Registry Intelligence applies the following principles:

  • Data minimization: collect and retain only the information reasonably necessary for the stated Service.
  • Separation: keep public content, paid modules, compliance processing, payments, and administrative functions within defined boundaries.
  • Least privilege: grant users, services, workers, databases, and administrators only the access required for their role.
  • Defense in depth: use multiple complementary controls instead of relying on a single file check, password, firewall, or encryption layer.
  • Secure defaults: deny protected access unless authorization is confirmed and avoid public exposure of files, tokens, secrets, or administrative status.
  • Short-lived processing: treat uploaded compliance files and generated packages as temporary job data rather than permanent document storage.
  • Verified change: test software, dependency, infrastructure, and regulatory-rule changes before production activation.
  • Fail closed: stop sensitive processing, payment, generation, or download where required authorization, payment, rule freshness, or integrity checks fail.
  • Honest assurance: describe controls accurately and do not claim security certifications, guarantees, or audit results that have not been obtained.
Security is part of the product release decision.

A new compliance application is not approved to accept live customer files or payments merely because its interface works. File handling, access control, temporary storage, payment verification, deletion, recovery, abuse resistance, and security testing must pass the relevant release gates first.

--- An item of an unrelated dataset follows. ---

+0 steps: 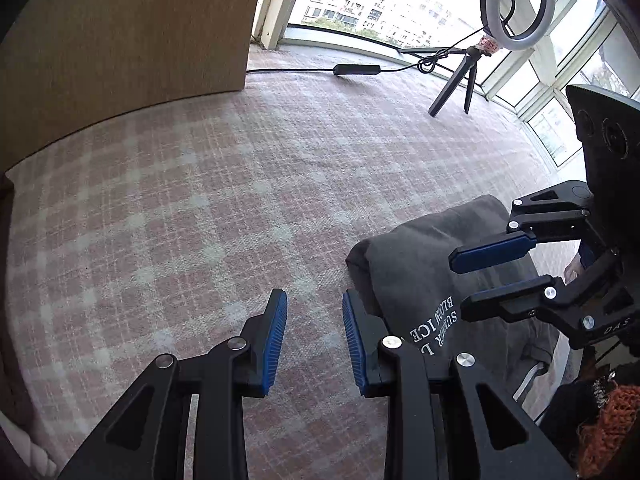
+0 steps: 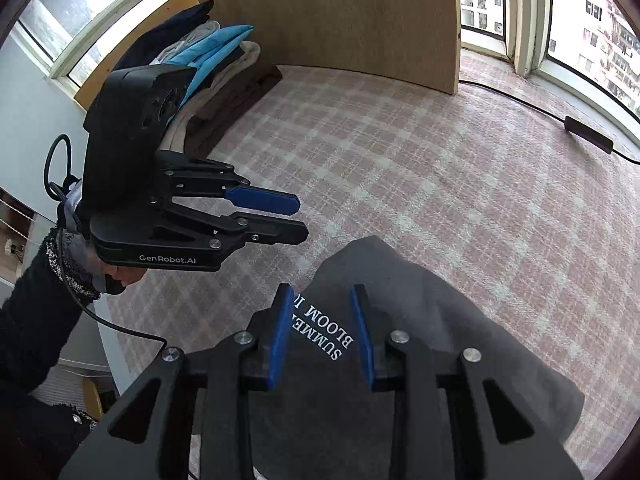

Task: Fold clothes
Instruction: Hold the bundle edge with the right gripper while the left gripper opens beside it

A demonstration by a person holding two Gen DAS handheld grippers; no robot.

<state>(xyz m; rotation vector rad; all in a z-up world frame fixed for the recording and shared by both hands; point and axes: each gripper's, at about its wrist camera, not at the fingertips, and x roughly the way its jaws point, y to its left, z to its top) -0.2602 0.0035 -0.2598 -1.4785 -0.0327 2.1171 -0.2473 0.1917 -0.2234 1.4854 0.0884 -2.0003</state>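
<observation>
A dark grey folded T-shirt [image 1: 416, 276] with white lettering lies on the pink plaid cloth-covered surface [image 1: 200, 208]. My left gripper [image 1: 315, 300] is open and empty, just left of the shirt's edge. My right gripper [image 1: 458, 280] hovers over the shirt from the right, open and empty. In the right wrist view the shirt [image 2: 432, 320] lies under my open right gripper [image 2: 322, 294], with the lettering between the fingers. The left gripper [image 2: 298, 220] shows at the left, open, above the plaid cloth beside the shirt.
A stack of folded clothes [image 2: 216, 68] in blue, beige and dark colours lies at the far left by a wooden panel [image 2: 340, 12]. A ring light on a tripod [image 1: 516, 4] and a black cable [image 1: 352, 70] stand by the windows.
</observation>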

2. Categories of data and security treatment

Public website content

Public pages, regulatory guides, market pages, product descriptions, and source explanations are intended for public access. Public availability does not permit unauthorized editing, automated abuse, scraping of protected products, or interference with the website.

Official-source module data

Commercial intelligence modules are built from selected official-source and lawfully accessible public-source records. Although individual source records may be public, the structured modules, annotations, normalized fields, protected interfaces, account access, and paid downloads remain controlled products. Public-source status does not remove the need for access controls, provenance protection, integrity checks, and license enforcement.

Account and access data

Account information may include name, business email, organization, role, login status, access entitlements, purchase history, session information, and security events. These records are limited to the functions required for authentication, authorization, billing, support, fraud prevention, and administration.

Payment and invoice data

Payments are processed through Stripe or another provider identified at checkout. Registry Intelligence receives payment status, transaction references, customer and billing information required for delivery, reconciliation, support, invoicing, accounting, and fraud prevention. Complete payment-card details must not be uploaded to Registry Intelligence applications or sent by email.

Uploaded compliance files

Compliance applications may accept supported CSV, XLSX, text-based PDF, XML, or other specifically listed formats. These files may contain product, manufacturer, laboratory, testing, certificate, trade-party, facility, shipment, or other business records. Uploaded files are treated as user-controlled temporary processing data and are not added to commercial intelligence modules, public datasets, or unrelated customer products.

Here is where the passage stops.